▶ Exercise instructions
Repeat exactly the lines of the listing below, please, starting with the first and ending with the line containing "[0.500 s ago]"; leave out the rest.

▶ Entries provided
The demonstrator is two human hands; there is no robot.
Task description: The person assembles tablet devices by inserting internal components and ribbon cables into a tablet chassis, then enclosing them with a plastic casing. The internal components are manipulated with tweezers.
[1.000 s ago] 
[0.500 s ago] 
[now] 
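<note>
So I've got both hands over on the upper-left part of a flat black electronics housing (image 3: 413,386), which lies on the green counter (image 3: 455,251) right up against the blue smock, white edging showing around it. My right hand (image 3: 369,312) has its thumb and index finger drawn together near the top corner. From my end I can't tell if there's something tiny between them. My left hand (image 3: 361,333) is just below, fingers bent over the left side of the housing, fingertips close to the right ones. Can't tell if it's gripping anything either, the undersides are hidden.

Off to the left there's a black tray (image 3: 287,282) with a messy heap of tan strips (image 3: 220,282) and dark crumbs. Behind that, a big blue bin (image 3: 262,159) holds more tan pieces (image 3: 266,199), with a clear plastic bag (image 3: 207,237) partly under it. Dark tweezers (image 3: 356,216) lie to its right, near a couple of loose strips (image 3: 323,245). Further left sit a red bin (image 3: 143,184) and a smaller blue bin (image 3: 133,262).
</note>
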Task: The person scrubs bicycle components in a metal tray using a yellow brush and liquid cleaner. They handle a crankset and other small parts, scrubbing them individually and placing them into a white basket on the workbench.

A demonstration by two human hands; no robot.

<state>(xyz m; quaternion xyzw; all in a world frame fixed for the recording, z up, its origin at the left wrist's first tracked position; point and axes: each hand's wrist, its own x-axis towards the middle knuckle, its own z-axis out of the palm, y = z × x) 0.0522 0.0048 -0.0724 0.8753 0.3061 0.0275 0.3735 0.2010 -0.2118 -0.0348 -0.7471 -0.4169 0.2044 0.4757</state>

▶ Task result
The demonstrator is two human hands; there is no robot.
Task description: The person assembles tablet devices by inserting internal components and ribbon cables into a tablet chassis, then enclosing them with a plastic casing. The internal components are manipulated with tweezers.
[1.000 s ago] 
[0.500 s ago] 

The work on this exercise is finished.